■ **What the exercise asks**:
For the entries presented below, indicate the number of lines that include the word "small", adding nothing else.

[Records from a collection]

==================================================

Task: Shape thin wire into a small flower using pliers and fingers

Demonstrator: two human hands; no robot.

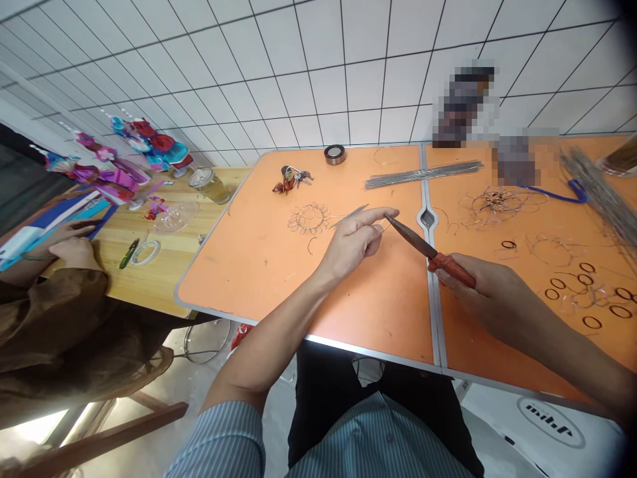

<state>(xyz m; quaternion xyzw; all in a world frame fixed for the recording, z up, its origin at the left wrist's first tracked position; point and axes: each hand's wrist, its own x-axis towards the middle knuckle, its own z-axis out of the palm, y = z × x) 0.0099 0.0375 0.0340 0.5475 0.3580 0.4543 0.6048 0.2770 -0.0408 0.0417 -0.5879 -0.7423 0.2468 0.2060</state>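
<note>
My right hand [485, 289] is wrapped round the red handles of a pair of long-nosed pliers [411, 236], whose dark jaws point up and left. Their tip meets the index fingertip of my left hand [351, 245]. The left hand's fingers are curled in a pinch, and a short bit of thin wire [386, 228] shows beside them near the jaws. Most of that wire is hidden or too fine to follow. Left of this hand lies a looped, flower-shaped wire ring [308, 219], with straight wire ends stretching toward the hand.
Behind lie a bundle of straight wires [423, 174], a tape roll [335, 155] and keys [293, 179]. Wire coils [497, 199] and several dark rings [592, 323] are at right. Leftward, another person's hands [74, 242] rest near a wooden table [164, 279] with costumed figures [154, 146] and a cup [209, 186].
</note>
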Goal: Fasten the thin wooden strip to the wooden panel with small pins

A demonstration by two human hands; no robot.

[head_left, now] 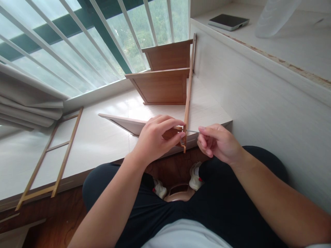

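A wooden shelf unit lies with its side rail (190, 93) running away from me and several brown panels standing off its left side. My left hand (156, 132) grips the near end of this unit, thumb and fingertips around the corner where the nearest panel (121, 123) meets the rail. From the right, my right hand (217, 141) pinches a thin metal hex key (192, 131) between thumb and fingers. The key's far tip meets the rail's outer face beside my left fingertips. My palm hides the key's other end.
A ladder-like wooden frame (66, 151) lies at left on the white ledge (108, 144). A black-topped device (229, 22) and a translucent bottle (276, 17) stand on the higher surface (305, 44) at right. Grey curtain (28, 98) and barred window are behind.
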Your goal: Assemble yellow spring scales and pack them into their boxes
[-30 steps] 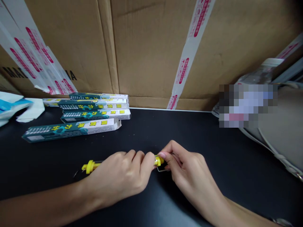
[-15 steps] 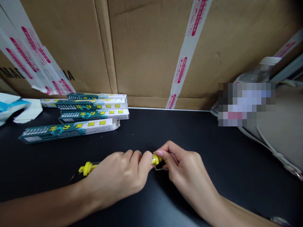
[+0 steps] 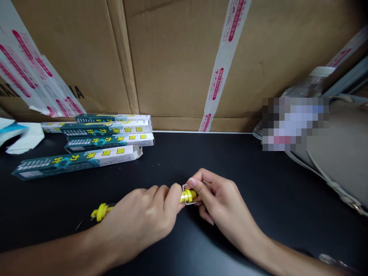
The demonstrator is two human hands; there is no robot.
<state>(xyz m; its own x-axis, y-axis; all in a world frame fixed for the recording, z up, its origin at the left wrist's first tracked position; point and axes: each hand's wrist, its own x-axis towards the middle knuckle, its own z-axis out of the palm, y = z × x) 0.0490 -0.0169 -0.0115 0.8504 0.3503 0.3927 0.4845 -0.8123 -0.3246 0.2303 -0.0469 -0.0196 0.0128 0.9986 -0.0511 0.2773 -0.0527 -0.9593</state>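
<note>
Left hand (image 3: pixel 136 222): fingers (image 3: pixel 161 195) curled closed around a yellow-capped tube (image 3: pixel 100 212). Right hand (image 3: pixel 221 207): fingers pinching its yellow end (image 3: pixel 188 196) and a wire loop (image 3: pixel 183 191). Printed cartons (image 3: pixel 76 163) lie on the bench (image 3: pixel 230 161), apart

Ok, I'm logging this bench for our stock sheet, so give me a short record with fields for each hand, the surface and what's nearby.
Left hand: closed around a yellow-capped tube
Right hand: pinching the tube's yellow end beside a wire loop
Surface: black tabletop
Nearby: green-and-white boxes, stacked to the left
Behind: cardboard carton with printed white tape
Right side: beige bag
</note>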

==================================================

■ **Task result**:
2